College Guide

Blog

June 11, 2012 4:29 PM The Best and the Brightest

By Daniel Luzer

Just in case you need a really clear example of what happens to the graduates of America’s best colleges, here’s a fun story.

According to an article by Zack Doherty at The Dartmouth, this year Dartmouth College has four valedictorians:

Wills Begor ’12, Glynnis Kearney ’12, David Rogg ’12 and Jie Zhong ’12 will receive valedictory honors at this year’s Commencement ceremony for maintaining a perfect grade point average of 4.0.

These graduates have different backgrounds and all racked up impressive achievements while in Hanover. “Early inductee into the Phi Beta Kappa society, member of the Dartmouth Ski Patrol.” Another won “second place in the computer science department’s Kemeny Prize competition for developing Shmob, a social networking application for the iPhone.”

In some other ways, however, this year’s top students are all alike. Doherty:

After graduating, Begor will work as an investment banker in Morgan Stanley’s mergers and acquisitions division in New York.
In the fall, Kearney will begin working at McKinsey and Co. in Chicago as a business analyst.
Next year, Rogg will be working as an analyst for Goldman Sachs’ investment banking division in New York.

After graduation, Zhong will work for Goldman Sachs’ investment banking division in Asia.

Well congratulations guys.

No teachers. No Peace Corps volunteers. No journalists. No social workers. No one in the top group is even going to medical or law school.

It’s all just Wall Street and business consulting. This is how it works now.

Daniel Luzer is the news editor at Governing Magazine and former web editor of the Washington Monthly. Find him on Twitter: @Daniel_Luzer

Comments

  • Susan Ohanian on June 11, 2012 7:43 PM:

    And they don't even have to do two years with Teach for America to pad their resumes.
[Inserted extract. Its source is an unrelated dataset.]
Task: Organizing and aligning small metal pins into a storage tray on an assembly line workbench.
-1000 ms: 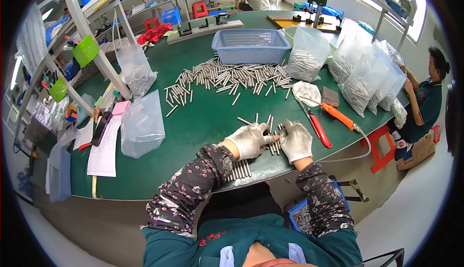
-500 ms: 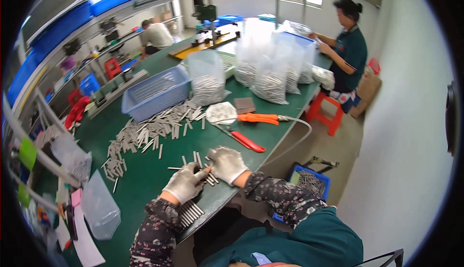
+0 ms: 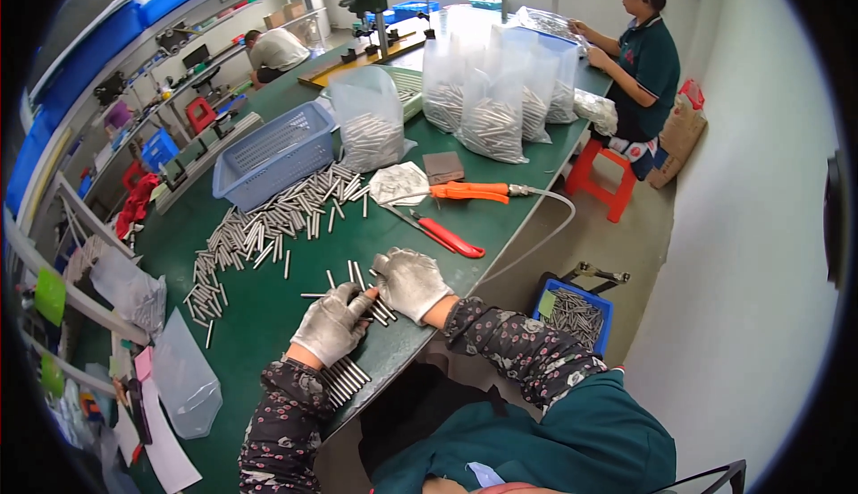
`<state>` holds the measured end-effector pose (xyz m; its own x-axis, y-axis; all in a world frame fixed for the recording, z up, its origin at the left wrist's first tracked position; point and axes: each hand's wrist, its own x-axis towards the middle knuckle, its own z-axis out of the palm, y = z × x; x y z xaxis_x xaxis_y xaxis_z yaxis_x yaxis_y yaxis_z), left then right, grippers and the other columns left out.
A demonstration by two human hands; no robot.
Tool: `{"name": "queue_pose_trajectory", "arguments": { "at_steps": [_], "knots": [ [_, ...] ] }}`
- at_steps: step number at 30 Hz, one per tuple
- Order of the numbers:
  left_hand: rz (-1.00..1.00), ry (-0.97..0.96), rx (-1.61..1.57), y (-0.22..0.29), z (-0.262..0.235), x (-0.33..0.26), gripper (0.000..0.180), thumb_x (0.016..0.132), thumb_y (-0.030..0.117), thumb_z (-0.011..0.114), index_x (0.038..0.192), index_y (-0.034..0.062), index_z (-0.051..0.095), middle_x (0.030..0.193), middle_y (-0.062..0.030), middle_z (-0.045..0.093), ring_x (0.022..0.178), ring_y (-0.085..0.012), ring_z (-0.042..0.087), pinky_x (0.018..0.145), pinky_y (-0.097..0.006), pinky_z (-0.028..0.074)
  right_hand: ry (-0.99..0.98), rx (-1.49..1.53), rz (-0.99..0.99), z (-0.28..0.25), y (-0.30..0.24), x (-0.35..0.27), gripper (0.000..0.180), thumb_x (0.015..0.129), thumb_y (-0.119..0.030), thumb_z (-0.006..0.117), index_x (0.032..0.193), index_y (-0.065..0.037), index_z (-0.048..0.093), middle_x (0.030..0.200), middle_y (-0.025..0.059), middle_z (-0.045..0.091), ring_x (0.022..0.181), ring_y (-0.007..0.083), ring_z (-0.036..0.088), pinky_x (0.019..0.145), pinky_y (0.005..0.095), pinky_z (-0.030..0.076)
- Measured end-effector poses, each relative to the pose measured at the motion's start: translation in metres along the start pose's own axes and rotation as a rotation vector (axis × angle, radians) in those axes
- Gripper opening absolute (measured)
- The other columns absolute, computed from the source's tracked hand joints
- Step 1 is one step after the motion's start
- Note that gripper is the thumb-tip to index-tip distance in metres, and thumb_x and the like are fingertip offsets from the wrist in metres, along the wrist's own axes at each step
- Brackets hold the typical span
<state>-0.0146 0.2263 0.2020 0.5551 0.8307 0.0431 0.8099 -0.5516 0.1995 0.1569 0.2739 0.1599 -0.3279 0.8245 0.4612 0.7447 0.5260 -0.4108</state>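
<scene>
Both my hands wear whitish work gloves with grey soiling, and they meet over several short metal pins [image 3: 382, 313] on the green table. My left hand [image 3: 329, 326] is closed, its thumb and forefinger together at the pins. Beside it, my right hand [image 3: 411, 285] curls its fingers down onto the same pins, fingertips partly hidden. A neat row of parallel metal pins [image 3: 346, 381] lies under my left wrist near the table edge. Beyond my hands are red-handled pliers [image 3: 451, 236], an orange air gun [image 3: 469, 191] with a hose, and a crumpled white cloth [image 3: 399, 183].
A heap of loose pins [image 3: 268, 221] spreads beside a blue plastic basket [image 3: 237, 192]. Clear bags of pins [image 3: 492, 127] stand farther back. A blue bin of pins [image 3: 609, 324] is at floor level on the right. A co-worker [image 3: 639, 56] sits by a red stool [image 3: 601, 181].
The view has shifted slightly, so the table's things appear higher in the picture and sharper. My hands stay together over the same pins, with little visible movement.
</scene>
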Motion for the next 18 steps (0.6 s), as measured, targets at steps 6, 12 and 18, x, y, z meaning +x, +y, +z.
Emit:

  • JRV on June 11, 2012 9:35 PM:

    because the value of our money keeps eroding exponentially via Fed-sponsored inflation, there is a compelling feeling that for safety and security these students need to grab as big a slice as they can (thank Ben Bernanke and his Fed policies for that). If there wasn't so much economic insecurity then I'm sure they might be interested in more idealistic jobs. But they're not.

  • anonymous on June 12, 2012 1:17 AM:

    wow, way to try to turn that one around JRV. somehow i'm under the impression that "Fed-sponsored inflation" and "economic insecurity" are not in fact the major factors here. nice try though.